* TASK GOAL *
The entries below are to be returned exactly. Include all of them.

===============

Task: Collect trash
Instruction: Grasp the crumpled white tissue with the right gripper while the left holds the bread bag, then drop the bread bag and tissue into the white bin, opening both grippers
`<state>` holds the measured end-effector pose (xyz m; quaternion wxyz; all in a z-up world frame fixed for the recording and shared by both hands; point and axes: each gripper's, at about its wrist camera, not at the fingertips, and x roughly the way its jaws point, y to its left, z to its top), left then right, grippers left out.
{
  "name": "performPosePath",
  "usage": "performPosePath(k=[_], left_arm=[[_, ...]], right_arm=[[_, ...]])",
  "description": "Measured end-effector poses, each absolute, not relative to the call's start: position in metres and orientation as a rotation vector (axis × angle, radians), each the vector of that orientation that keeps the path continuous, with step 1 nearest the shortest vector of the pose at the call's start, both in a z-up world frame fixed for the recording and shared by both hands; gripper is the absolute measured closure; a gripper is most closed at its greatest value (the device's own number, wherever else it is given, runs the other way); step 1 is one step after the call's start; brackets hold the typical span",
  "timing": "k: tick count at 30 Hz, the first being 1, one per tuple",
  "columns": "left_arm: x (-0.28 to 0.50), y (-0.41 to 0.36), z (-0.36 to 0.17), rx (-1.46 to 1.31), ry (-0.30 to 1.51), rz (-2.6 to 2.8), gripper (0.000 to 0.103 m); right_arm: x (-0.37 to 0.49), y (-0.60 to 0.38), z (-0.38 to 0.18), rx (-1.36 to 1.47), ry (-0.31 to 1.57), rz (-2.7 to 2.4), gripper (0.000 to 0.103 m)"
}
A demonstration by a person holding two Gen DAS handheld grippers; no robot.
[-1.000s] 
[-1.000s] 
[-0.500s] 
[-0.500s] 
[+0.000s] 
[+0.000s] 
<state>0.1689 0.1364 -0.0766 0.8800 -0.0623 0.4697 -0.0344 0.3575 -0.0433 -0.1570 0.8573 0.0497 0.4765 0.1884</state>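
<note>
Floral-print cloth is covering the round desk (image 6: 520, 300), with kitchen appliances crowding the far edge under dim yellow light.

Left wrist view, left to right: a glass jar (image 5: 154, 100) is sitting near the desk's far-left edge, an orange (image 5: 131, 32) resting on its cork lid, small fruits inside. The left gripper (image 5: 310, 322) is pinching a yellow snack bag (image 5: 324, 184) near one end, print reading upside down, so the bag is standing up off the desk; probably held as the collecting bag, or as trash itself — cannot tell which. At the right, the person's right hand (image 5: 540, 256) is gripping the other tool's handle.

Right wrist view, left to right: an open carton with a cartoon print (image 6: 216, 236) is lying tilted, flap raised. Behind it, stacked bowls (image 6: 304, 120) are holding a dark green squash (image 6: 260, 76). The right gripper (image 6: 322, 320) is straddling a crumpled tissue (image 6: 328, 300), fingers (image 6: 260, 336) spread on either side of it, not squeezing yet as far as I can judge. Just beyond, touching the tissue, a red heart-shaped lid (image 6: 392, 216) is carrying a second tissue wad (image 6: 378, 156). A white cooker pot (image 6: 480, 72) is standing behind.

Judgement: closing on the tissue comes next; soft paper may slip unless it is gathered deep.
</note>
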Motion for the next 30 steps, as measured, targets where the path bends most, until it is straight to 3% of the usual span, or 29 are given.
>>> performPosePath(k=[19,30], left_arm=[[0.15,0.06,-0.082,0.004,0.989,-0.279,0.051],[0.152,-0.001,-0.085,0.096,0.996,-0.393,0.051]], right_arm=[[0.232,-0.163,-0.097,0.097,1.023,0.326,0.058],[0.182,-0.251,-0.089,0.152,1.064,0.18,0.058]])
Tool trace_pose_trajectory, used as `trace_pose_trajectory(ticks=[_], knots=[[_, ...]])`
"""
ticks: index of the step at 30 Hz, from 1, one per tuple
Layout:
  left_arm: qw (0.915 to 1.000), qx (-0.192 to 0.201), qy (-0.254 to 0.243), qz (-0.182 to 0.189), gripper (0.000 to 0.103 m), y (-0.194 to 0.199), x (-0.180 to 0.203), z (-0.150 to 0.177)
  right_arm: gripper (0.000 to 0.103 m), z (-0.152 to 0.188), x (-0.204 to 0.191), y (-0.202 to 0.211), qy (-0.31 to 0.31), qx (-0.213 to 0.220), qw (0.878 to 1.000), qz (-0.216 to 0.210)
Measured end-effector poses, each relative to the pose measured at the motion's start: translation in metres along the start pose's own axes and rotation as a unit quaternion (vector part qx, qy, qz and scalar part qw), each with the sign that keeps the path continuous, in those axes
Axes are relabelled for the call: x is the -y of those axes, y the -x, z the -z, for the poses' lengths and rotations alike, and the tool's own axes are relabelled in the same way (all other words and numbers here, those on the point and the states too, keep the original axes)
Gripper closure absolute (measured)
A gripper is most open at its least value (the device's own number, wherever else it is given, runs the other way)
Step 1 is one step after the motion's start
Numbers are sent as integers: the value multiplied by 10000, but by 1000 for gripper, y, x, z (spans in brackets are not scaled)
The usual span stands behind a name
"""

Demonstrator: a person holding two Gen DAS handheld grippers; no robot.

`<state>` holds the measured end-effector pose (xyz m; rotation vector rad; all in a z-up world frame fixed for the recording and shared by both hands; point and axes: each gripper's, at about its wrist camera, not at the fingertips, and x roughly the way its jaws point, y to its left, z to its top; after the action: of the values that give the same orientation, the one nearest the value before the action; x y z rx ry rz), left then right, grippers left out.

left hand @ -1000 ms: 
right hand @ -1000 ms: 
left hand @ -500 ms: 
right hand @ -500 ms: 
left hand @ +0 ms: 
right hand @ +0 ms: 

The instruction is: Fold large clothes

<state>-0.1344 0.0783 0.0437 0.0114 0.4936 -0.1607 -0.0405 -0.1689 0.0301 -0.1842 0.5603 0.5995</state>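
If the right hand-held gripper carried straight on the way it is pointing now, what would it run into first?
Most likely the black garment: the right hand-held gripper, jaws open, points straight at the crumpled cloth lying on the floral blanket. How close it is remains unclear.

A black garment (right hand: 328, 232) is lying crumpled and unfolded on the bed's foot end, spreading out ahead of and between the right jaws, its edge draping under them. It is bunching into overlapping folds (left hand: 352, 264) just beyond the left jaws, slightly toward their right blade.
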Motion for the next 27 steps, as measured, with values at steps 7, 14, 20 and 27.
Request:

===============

* RESPONSE AREA *
Task: Collect trash
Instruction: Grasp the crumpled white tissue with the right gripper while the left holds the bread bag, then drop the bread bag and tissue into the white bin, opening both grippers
`<state>` holds the measured end-effector pose (xyz m; quaternion wxyz; all in a z-up world frame fixed for the recording and shared by both hands; point and axes: each gripper's, at about its wrist camera, not at the fingertips, and x roughly the way its jaws point, y to its left, z to its top), left then right, grippers left out.
{
  "name": "performPosePath",
  "usage": "performPosePath(k=[_], left_arm=[[_, ...]], right_arm=[[_, ...]])",
  "description": "Measured end-effector poses, each absolute, not relative to the call's start: position in metres and orientation as a rotation vector (axis × angle, radians), each the vector of that orientation that keeps the path continuous, with step 1 nearest the shortest vector of the pose at the call's start, both in a z-up world frame fixed for the recording and shared by both hands; gripper is the absolute measured closure; a gripper is most closed at its greatest value (the device's own number, wherever else it is given, runs the other way); step 1 is one step after the call's start; brackets hold the typical span",
  "timing": "k: tick count at 30 Hz, the first being 1, one per tuple",
  "columns": "left_arm: x (-0.28 to 0.50), y (-0.41 to 0.36), z (-0.36 to 0.17), rx (-1.46 to 1.31), ry (-0.30 to 1.51), rz (-2.6 to 2.8), gripper (0.000 to 0.103 m); right_arm: x (-0.37 to 0.49), y (-0.60 to 0.38), z (-0.38 to 0.18), rx (-1.36 to 1.47), ry (-0.31 to 1.57), rz (-2.7 to 2.4), gripper (0.000 to 0.103 m)"
}
A demonstration by a person holding two Gen DAS handheld grippers; no robot.
[-1.000s] 
[-1.000s] 
[-0.500s] 
[-0.500s] 
[+0.000s] 
[+0.000s] 
<state>0.1689 0.1364 -0.0766 0.8800 -0.0623 0.4697 -0.0344 0.3575 -0.0433 -0.1570 0.8573 0.0497 0.4765 0.1884</state>
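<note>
Floral-print cloth is covering the round desk (image 6: 520, 300), with kitchen appliances crowding the far edge under dim yellow light.

Left wrist view, left to right: a glass jar (image 5: 154, 100) is sitting near the desk's far-left edge, an orange (image 5: 131, 32) resting on its cork lid, small fruits inside. The left gripper (image 5: 310, 322) is pinching a yellow snack bag (image 5: 324, 184) near one end, print reading upside down, so the bag is standing up off the desk; probably held as the collecting bag, or as trash itself — cannot tell which. At the right, the person's right hand (image 5: 540, 256) is gripping the other tool's handle.

Right wrist view, left to right: an open carton with a cartoon print (image 6: 216, 236) is lying tilted, flap raised. Behind it, stacked bowls (image 6: 304, 120) are holding a dark green squash (image 6: 260, 76). The right gripper (image 6: 322, 320) is straddling a crumpled tissue (image 6: 328, 300), fingers (image 6: 260, 336) spread on either side of it, not squeezing yet as far as I can judge. Just beyond, touching the tissue, a red heart-shaped lid (image 6: 392, 216) is carrying a second tissue wad (image 6: 378, 156). A white cooker pot (image 6: 480, 72) is standing behind.

Judgement: closing on the tissue comes next; soft paper may slip unless it is gathered deep.
</note>
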Motion for the next 30 steps, as measured, targets where the path bends most, until it is straight to 3% of the usual span, or 29 are given.
>>> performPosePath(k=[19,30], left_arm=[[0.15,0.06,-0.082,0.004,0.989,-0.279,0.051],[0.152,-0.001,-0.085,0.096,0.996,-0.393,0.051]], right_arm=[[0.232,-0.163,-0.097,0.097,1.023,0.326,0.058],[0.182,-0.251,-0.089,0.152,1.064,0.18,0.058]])
Tool trace_pose_trajectory, used as `trace_pose_trajectory(ticks=[_], knots=[[_, ...]])`
"""
ticks: index of the step at 30 Hz, from 1, one per tuple
Layout:
  left_arm: qw (0.915 to 1.000), qx (-0.192 to 0.201), qy (-0.254 to 0.243), qz (-0.182 to 0.189), gripper (0.000 to 0.103 m), y (-0.194 to 0.199), x (-0.180 to 0.203), z (-0.150 to 0.177)
  right_arm: gripper (0.000 to 0.103 m), z (-0.152 to 0.188), x (-0.204 to 0.191), y (-0.202 to 0.211), qy (-0.31 to 0.31), qx (-0.213 to 0.220), qw (0.878 to 1.000), qz (-0.216 to 0.210)
Measured end-effector poses, each relative to the pose measured at the motion's start: translation in metres along the start pose's own axes and rotation as a unit quaternion (vector part qx, qy, qz and scalar part qw), each with the sign that keeps the path continuous, in those axes
Axes are relabelled for the call: x is the -y of those axes, y the -x, z the -z, for the poses' lengths and rotations alike, and the tool's own axes are relabelled in the same way (all other words and numbers here, those on the point and the states too, keep the original axes)
Gripper closure absolute (measured)
A gripper is most open at its least value (the device's own number, wherever else it is given, runs the other way)
Step 1 is one step after the motion's start
Numbers are sent as integers: the value multiplied by 10000, but by 1000 for gripper, y, x, z (spans in brackets are not scaled)
The usual span stands behind a name
"""

Demonstrator: a person holding two Gen DAS handheld grippers; no robot.

`<state>` holds the measured end-effector pose (xyz m; rotation vector rad; all in a z-up world frame fixed for the recording and shared by both hands; point and axes: each gripper's, at about its wrist camera, not at the fingertips, and x roughly the way its jaws point, y to its left, z to its top; after the action: of the values that give the same orientation, the one nearest the value before the action; x y z rx ry rz), left then right, grippers left out.

left hand @ -1000 ms: 
right hand @ -1000 ms: 
left hand @ -500 ms: 
right hand @ -500 ms: 
left hand @ +0 ms: 
right hand @ +0 ms: 

The instruction is: Fold large clothes

<state>-0.1344 0.0783 0.0437 0.0114 0.4936 -0.1607 -0.0405 -0.1689 0.0301 -0.1842 0.5603 0.5995</state>
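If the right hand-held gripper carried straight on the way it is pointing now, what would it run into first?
Most likely the black garment: the right hand-held gripper, jaws open, points straight at the crumpled cloth lying on the floral blanket. How close it is remains unclear.

A black garment (right hand: 328, 232) is lying crumpled and unfolded on the bed's foot end, spreading out ahead of and between the right jaws, its edge draping under them. It is bunching into overlapping folds (left hand: 352, 264) just beyond the left jaws, slightly toward their right blade.
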Motion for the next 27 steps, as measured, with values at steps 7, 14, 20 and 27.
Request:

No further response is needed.